Another issue resulting from the special growth of A. terreus is the adherence of the fungus to surfaces thus making difficult to calculate a precise mass-balance. Besides of improving oxygenation technique to avoid intense bubble formation (Komáromy et al. 2020a), the molecular mechanisms behind the phenomenon should be reviewed and clarified, and genetic engineering tools may be deployed.

Conclusion

The semi-continuous cultivations of A. terreus resulted higher IA concentrations than those achieved in formerly published continuous fermentations.

In our previous investigations on IA recovery by bipolar membrane electrodialysis, we found that an IA concentration of 33 g/L can be recovered effectively. The achieved IA titres in SCF I. and SCF II., 27.6 ± 4.9 g/l and 32.9 ± 2.7 g/l respectively, are promising in the context of developing an integrated fermentation-electrodialysis system.

In the two experiments different glucose refilling strategies were applied. The readjustment of glucose concentration to 120 g/L in every cycle resulted in a doubled biomass content compared to the refilling with constant 100 g/L glucose level in the medium. The higher biomass, though, consumed glucose on 37% lower rate suggesting that high glucose level has an inhibitory effect on the process.
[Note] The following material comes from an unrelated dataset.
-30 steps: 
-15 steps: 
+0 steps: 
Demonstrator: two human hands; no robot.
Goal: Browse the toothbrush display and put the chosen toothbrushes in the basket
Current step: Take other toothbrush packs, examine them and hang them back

During the processes, extensive submerged spore formation was observed, that germinated simultaneously with hyphal growth. The presence of germinating spores may ensure the renewal of biomass and the aging of the culture may be delayed.

In future semi-continuous experiments, the manganese ion content shell be strictly controlled. Since macro-morphology of the fungus is an important parameter, an aeration and stirring technique should be applied that allows the formation of pellets rather than loose mycelium.